Escondi-o, guardei-o como um tesouro. Durante o dia aproveitava da ausência de minha família ou degustava-o na calada da noite. Escondi-o de minha mulher, soneguei-o aos meus próprios filhos. Menti, pequei. Mas isso já é outra estória.

Voltando ao LATCC.
Ken também sabia que eu era louco por culinária. Um dia ele me chama, eu entro no escritório da cozinha e sento em frente a ele. Ele abre uma gaveta, tira dela um pequeno e surrado livro marrom e me entrega.
- É seu.
- O que é isso?
- Um manual profissional de cozinha  e receitas que minha mãe me deu quando entrei pra faculdade.
- Sorry Ken, mas não posso aceitar.
- You deserve it.
- Mesmo assim não posso.
- Então você, my dear sun of bitch, acha que eu ainda preciso dele?
- Corse not.

Certa vez entrei no banheiro e encontrei o Ken trocando de roupa. O cara tinhas tatuagens da cabeça aos pés. Achei engraçado, perguntei se ele era completamente tatuado. Ele soltou uma gargalhada,
- Yeah! Tenho uma pequena tatuagem que cresce, quer ver?
- No, thanks!
Ken vivia cheio de namoradas, cada uma mais complicada que a outra, todas elas lindas. Um dia estávamos conversando sobre mulheres ele me dizendo que preferia as holandesas, que elas eram as mulheres mais sexies da Europa, mais bonitas até que as dinamarquesas. Concordei que elas eram realmente muito bonitas. Mas ele lamentou,
- Pena que não posso voltar à Holanda.
- Por que?
- Por que assaltei um banco em Amsterdam.
- Você o quê??
- Foi só de brincadeira, com um revolver de plástico, mas a polícia não gostou, me prendeu e carimbou meu passaporte.
Até hoje não sei se essa estória foi mais uma joke da figura.

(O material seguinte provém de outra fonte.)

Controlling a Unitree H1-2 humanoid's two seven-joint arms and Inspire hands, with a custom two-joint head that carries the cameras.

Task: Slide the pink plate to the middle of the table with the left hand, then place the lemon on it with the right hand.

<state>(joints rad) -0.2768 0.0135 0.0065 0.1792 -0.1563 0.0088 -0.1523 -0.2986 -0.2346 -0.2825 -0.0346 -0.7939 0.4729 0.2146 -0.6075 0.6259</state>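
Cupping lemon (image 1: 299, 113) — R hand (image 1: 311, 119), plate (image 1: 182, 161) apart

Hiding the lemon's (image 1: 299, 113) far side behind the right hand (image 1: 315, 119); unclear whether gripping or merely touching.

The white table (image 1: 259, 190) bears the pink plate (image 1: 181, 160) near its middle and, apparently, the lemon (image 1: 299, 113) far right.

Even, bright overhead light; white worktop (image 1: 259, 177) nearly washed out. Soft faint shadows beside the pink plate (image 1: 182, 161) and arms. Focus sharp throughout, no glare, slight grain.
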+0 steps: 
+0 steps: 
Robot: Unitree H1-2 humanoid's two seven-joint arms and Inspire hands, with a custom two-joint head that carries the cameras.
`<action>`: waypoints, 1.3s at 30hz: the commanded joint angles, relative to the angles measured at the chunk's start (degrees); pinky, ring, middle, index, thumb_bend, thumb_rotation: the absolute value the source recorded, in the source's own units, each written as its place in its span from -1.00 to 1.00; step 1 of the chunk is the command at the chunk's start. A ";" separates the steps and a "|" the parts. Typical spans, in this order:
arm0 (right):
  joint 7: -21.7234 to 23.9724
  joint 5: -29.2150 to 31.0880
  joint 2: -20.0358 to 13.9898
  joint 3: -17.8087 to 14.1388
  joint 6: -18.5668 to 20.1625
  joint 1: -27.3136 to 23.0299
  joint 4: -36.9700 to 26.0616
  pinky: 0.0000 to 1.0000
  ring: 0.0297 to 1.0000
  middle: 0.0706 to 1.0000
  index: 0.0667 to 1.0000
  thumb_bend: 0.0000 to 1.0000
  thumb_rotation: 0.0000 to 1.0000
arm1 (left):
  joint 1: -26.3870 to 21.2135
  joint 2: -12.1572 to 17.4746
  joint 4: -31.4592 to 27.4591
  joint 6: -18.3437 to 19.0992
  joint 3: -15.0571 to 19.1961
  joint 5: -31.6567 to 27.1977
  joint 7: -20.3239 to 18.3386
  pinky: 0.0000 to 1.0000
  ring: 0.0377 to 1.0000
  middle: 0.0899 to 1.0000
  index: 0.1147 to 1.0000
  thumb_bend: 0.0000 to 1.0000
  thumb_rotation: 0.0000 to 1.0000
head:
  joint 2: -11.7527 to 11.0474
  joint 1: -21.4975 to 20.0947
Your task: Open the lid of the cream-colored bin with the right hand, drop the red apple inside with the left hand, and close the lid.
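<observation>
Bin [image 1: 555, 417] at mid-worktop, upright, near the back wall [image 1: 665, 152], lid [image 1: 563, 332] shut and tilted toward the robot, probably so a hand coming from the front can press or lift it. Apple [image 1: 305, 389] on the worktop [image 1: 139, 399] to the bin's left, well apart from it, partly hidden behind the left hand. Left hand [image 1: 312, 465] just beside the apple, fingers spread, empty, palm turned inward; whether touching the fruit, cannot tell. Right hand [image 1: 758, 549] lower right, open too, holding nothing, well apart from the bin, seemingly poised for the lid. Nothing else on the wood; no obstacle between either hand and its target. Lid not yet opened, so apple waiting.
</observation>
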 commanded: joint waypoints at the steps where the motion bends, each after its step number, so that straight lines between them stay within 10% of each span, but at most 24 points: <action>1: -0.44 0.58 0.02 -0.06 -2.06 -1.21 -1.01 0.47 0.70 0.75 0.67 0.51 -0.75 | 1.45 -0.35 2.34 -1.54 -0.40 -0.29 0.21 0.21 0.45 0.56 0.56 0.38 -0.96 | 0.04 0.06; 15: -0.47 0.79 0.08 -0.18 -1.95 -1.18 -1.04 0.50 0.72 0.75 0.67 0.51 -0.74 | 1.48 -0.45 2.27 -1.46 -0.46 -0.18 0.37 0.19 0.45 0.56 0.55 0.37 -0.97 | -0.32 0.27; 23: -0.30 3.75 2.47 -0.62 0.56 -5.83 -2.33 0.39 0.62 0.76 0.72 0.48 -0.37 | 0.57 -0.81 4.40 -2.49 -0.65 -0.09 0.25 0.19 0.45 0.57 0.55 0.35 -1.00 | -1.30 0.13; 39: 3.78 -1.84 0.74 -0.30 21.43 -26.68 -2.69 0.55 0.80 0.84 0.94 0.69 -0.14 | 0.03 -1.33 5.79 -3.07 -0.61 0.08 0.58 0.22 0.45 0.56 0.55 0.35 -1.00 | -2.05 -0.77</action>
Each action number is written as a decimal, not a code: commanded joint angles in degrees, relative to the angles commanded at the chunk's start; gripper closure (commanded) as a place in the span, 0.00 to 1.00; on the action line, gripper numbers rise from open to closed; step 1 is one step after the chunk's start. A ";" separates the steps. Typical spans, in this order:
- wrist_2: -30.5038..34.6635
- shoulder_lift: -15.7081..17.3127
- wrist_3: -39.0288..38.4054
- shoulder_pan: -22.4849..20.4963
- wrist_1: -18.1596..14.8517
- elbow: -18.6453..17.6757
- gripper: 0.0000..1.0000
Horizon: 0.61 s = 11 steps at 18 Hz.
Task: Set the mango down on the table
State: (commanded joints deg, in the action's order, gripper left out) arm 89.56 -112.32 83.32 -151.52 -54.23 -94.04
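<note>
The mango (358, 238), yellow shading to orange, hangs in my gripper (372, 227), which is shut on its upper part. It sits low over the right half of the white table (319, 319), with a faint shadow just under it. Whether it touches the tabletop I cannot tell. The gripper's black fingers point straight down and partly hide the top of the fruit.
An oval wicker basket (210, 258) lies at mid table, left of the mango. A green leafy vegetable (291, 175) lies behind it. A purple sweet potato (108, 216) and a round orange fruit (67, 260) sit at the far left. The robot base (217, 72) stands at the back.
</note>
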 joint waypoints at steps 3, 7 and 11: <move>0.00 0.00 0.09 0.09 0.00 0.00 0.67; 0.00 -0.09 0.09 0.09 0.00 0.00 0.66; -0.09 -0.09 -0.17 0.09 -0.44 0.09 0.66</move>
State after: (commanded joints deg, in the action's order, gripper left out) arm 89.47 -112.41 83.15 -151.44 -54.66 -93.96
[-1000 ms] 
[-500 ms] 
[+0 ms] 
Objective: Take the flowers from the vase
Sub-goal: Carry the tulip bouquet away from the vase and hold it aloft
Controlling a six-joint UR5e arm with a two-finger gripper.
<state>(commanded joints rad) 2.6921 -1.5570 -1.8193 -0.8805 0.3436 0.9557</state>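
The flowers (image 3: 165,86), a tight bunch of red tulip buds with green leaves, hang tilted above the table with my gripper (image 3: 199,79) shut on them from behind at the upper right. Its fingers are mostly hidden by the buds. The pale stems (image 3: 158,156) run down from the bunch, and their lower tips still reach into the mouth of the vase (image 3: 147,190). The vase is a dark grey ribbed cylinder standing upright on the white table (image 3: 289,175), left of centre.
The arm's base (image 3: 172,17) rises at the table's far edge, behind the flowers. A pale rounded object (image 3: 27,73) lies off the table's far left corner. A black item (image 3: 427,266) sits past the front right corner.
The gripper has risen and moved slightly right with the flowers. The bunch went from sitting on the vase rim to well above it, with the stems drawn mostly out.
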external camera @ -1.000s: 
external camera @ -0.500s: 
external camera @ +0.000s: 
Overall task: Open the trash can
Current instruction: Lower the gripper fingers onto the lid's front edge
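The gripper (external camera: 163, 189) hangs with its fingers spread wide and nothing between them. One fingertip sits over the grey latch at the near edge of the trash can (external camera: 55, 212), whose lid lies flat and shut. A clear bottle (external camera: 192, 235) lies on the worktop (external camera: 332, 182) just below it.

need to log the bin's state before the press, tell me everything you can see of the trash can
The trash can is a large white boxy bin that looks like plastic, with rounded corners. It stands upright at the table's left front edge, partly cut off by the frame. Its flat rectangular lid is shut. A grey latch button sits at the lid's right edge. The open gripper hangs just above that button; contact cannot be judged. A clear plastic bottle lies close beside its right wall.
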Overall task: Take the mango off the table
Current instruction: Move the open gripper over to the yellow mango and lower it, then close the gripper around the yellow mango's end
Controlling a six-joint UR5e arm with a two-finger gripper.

Apesar de working-class o Ken tinha uma Maserati preta, novinha, caríssima, placa inglesa. Como ele só usava transporte público e só aparecia com a maquina poucas vezes, sempre às sextas-feiras, fiquei curioso. Perguntei por que, se era para sair com as meninas nas baladas.
- Não. Com as grrllsss eu uso outro carro, não quero atrair interesseiras. Só uso a Maserati para visitar minha mãe.
- Sorry?
- É que ela mora longe, no interior, lá no Norte. Eu só vou lá quando tenho dinheiro para pagar as multas.